* **EXERCISE**
An exact reproduction is needed of every line from the beginning of the data down to and including the line that contains "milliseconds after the", minus the pictures.

════

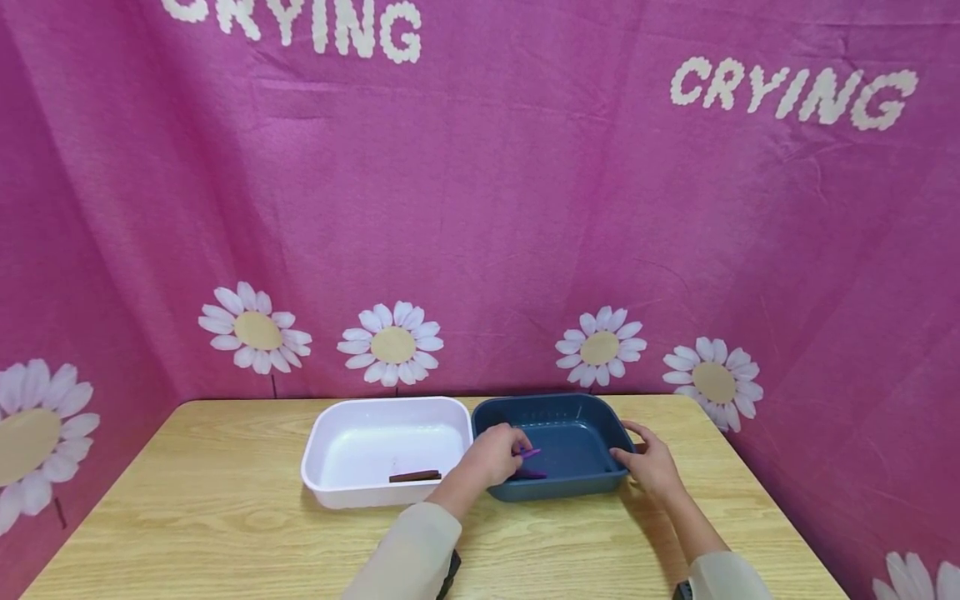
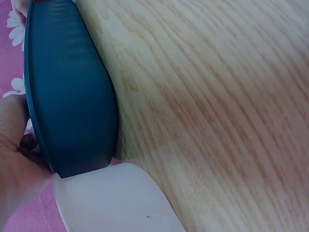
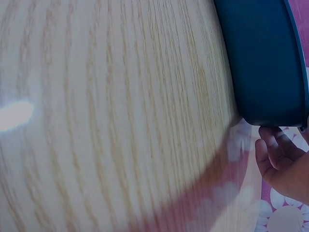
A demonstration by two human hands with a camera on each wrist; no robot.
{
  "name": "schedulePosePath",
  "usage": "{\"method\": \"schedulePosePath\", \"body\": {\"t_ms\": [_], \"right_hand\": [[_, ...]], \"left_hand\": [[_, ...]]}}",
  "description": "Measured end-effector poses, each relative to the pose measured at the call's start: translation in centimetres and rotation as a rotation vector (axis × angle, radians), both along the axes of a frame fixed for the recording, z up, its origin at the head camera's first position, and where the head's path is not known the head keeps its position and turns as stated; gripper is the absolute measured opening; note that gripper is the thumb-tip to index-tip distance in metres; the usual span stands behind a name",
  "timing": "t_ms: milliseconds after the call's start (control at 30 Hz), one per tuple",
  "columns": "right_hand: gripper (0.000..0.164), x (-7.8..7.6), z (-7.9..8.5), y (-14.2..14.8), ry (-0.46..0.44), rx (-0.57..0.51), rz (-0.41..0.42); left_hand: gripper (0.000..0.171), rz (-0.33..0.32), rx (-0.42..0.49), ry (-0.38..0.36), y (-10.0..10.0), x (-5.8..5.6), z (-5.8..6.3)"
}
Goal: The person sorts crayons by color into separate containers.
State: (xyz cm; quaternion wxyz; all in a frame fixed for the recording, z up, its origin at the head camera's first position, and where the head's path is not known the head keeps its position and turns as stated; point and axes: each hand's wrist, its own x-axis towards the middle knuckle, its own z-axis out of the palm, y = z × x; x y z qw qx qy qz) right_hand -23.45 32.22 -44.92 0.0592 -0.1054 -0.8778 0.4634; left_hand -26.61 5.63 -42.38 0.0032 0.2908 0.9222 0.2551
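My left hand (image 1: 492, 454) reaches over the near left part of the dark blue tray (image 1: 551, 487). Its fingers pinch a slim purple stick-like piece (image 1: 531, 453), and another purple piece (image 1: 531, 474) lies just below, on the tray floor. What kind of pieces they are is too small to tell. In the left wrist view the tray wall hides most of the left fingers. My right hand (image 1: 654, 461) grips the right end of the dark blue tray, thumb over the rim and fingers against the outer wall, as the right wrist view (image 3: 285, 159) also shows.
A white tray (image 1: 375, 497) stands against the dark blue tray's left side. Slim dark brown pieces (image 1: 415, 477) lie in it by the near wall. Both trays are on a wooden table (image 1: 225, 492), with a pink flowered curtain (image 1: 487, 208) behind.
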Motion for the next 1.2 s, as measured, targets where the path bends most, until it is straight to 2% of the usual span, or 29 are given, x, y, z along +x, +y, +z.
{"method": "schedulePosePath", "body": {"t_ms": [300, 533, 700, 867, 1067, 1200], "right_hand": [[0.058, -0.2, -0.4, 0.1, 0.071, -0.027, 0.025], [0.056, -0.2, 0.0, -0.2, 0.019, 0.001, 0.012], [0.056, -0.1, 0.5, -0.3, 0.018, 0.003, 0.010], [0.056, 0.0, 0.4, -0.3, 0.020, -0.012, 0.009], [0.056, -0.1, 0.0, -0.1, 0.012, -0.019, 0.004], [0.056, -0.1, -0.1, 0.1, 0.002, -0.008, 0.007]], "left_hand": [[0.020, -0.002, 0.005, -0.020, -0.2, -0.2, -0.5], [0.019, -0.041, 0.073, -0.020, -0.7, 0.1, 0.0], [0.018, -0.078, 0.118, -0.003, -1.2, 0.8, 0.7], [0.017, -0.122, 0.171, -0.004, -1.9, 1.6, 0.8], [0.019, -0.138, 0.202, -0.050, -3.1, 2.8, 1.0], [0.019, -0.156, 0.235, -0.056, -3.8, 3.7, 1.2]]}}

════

* **RESPONSE TO THIS EXERCISE**
A demonstration by two human hands with a camera on each wrist; no robot.
{
  "name": "schedulePosePath",
  "usage": "{\"method\": \"schedulePosePath\", \"body\": {\"t_ms\": [_], \"right_hand\": [[_, ...]], \"left_hand\": [[_, ...]]}}",
  "description": "Measured end-effector poses, each relative to the pose measured at the call's start: translation in centimetres and rotation as a rotation vector (axis × angle, radians), both along the axes of a frame fixed for the recording, z up, its origin at the head camera's first position, and where the head's path is not known the head keeps its position and turns as stated; gripper is the absolute measured opening; note that gripper is the thumb-tip to index-tip distance in metres; the usual span stands behind a name",
  "timing": "t_ms: milliseconds after the call's start (control at 30 Hz), one per tuple",

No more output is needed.